*________ 24 Mai ________________________________________
On a tous passé l'épreuve d'arts plastiques, c'est-à-dire un oral devant un prof, où on alignait nos planches et nos oeuvres et on devait les expliquer. Un tête-à-tête assez angoissant, pour ma part. J'ai d'abord passé une heure et demi à prier pour tomber sur un examinateur sympa et à me répéter "Dis pas mon nom, dis pas mon nom, dis pas mon nom..." à chaque fois qu'une vieille à lunettes, apparemment méchante, surgissait dans le couloir. Finalement, j'ai eu une prof ni sympa ni méchante. Elle souriait, examinait mes planches d'un air intéressé et riait doucement quand je disais quelque chose de vaguement drôle. Mais je sentais quand même une angoisse qui me retournait l'estomac: peut-être que ce sourire cachait le moment où elle allait me casser vite fait, bien fait. Et comme elle n'avait pas vraiment de questions, il y avait deux options: ou j'avais très bien expliqué et il n'y avait rien à rajouté, ou elle n'avait absolument rien compris à mes oeuvres et au rapport qu'il y avait entre elles. Et bizarremment, je pencherais plutôt pour la seconde.

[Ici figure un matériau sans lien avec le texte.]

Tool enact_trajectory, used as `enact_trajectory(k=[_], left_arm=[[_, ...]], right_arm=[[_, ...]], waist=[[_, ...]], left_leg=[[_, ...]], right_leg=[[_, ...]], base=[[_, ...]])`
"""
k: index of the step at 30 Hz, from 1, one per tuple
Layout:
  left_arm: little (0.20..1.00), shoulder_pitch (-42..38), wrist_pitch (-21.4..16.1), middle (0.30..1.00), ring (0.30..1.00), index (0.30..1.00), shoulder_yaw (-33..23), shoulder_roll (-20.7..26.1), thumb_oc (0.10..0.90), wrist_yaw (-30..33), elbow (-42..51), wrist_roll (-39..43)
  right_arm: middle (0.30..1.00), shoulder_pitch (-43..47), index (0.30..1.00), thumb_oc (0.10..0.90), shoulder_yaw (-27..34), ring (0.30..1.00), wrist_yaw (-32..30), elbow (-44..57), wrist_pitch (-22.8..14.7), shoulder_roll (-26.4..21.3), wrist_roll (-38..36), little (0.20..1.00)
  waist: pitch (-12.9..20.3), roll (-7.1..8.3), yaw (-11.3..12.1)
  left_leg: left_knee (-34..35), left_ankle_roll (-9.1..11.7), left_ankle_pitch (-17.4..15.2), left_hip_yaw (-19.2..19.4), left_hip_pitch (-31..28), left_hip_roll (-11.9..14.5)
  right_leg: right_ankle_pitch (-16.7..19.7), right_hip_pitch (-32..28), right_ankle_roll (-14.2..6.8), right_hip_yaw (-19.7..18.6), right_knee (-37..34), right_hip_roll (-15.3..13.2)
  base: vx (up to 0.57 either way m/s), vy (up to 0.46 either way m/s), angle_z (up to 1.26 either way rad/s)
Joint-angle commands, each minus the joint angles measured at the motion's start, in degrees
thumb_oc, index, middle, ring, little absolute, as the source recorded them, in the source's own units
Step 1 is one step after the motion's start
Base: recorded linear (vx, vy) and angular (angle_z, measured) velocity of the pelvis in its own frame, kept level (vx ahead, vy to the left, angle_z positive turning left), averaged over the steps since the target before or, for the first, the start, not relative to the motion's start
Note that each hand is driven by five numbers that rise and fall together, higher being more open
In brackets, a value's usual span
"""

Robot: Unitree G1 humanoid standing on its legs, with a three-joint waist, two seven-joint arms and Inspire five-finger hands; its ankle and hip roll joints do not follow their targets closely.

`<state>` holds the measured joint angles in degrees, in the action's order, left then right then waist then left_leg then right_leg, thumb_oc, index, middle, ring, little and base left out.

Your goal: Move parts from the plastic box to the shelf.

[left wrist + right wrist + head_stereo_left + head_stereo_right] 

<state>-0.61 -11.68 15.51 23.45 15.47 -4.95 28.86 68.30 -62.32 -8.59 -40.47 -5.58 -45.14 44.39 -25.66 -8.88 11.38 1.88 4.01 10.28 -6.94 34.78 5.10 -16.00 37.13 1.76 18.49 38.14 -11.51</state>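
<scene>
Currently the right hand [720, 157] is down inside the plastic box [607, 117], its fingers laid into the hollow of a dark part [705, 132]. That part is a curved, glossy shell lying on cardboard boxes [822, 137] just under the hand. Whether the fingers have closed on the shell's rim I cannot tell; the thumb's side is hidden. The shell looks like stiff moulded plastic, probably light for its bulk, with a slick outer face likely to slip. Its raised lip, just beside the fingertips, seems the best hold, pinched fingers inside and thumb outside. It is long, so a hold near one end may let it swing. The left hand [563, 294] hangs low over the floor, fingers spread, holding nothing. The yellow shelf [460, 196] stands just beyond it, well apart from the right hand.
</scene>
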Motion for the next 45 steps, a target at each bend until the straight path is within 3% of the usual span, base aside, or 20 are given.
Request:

Avec ça, je commence à être vraiment fatiguée. Au début, l'épuisement physique me tiraillait, en partie à cause du travail, en partie à cause des médicaments. Mais l'épuisement intellectuel et moral apparaît aussi: je ne peux pas combiner mes révisions du bac, mon début de stress, mes heures de conduites, mes amis, mes amours, la famille, le tir à l'arc, mon traitement, mon alimentation et ce que je dois faire à la maison. Mais ça s'arrêtera bien.